Mais être sympa ne signifie pas être mou.
Rathbone se souvient du jour le plus difficile de la pré-saison — la redoutable dernière séance. Des courses en fer à cheval. À fond. Soixante secondes. Une chaleur écrasante.
« C'était le dernier jour de la pré-saison. Parfois, on en faisait six, parfois sept. Les gars étaient au sol. Quelques-uns avaient vomi. Nous attendions tous soit, 'Ça suffit, les gars,' soit le redouté, 'Encore une.' »

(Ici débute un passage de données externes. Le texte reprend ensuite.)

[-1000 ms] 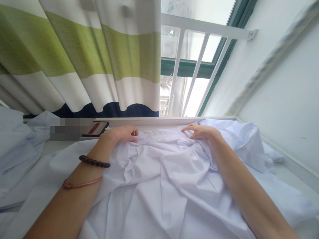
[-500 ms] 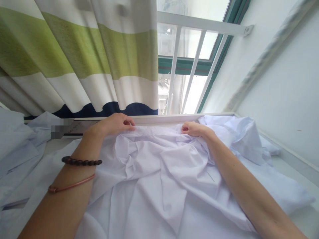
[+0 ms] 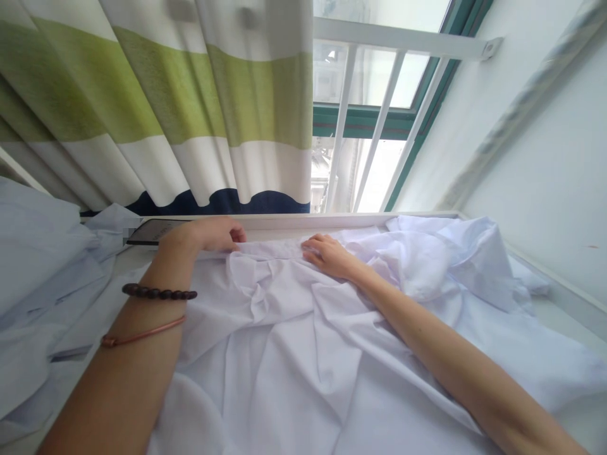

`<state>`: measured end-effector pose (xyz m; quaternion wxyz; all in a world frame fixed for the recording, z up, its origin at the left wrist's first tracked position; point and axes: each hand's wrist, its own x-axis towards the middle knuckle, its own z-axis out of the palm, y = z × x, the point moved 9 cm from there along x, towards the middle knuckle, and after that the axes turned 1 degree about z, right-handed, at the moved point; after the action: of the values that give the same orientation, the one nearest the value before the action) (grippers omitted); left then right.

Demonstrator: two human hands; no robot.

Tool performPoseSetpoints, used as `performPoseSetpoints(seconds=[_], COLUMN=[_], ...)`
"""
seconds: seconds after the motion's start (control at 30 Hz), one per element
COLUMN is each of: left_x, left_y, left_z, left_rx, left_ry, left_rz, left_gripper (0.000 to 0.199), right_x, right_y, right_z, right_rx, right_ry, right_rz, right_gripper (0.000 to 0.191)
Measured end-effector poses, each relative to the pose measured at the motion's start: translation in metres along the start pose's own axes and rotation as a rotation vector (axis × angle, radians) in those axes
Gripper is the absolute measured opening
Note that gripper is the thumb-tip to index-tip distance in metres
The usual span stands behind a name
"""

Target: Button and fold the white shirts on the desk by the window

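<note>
A white cloth garment (image 3: 294, 341) lies spread in loose folds before me, a long flat band along its far edge. At the band's left end, my left hand (image 3: 218, 234) is closed, thumb and fingers pinching the fabric; part of its grip is hidden. My right hand (image 3: 327, 254) rests on the band near its middle, fingers stretched out over the cloth. Bunched fabric lies below the band, between the two hands. The left wrist wears a dark beaded bracelet (image 3: 159, 292) and a thin copper-coloured bangle (image 3: 147, 335).
More white garments (image 3: 38, 253) are heaped at the left. Bunched white cloth (image 3: 455, 253) lies at the right by the wall. Behind my left hand is a dark-edged flat object (image 3: 154, 232), partly blurred. A striped curtain (image 3: 265, 101) and white window bars (image 3: 379, 126) stand beyond the raised far edge.
My right hand has let go of its pinch and slid left along the band, its fingers now laid out. The left hand keeps its hold. The view has shifted slightly.
</note>
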<state>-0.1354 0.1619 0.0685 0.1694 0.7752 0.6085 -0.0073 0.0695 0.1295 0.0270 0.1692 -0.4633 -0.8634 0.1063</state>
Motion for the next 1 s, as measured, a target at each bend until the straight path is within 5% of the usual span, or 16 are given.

Moyes n'a pas cligné des yeux.
« Il dit, 'Encore une.' »
C'est à ce moment-là que l'homme de la science du sport a couru vers lui, fixant son écran de télémétrie.
« Il dit, 'David, David — plus rien. Trop. Leurs fréquences cardiaques sont au plafond.' »
La réponse de Moyes ?
« David s'est tourné vers lui et a dit, 'Je me fiche de ces histoires de fréquence cardiaque. Je me fiche de vos machines sophistiquées. Je veux voir l'homme qui peut essuyer le vomi de sa poitrine, se mettre sur la ligne, et me faire entrer une fois de plus — parce que je vais à Chelsea dans deux semaines et ce sont les gars que je veux dans mon bus d'équipe.' »
Rathbone sourit en se remémorant cela.
« Ce n'est pas une question de physiologie. C'est une question de cœur. »
Et cela, dit-il, c'est du pur Moyes.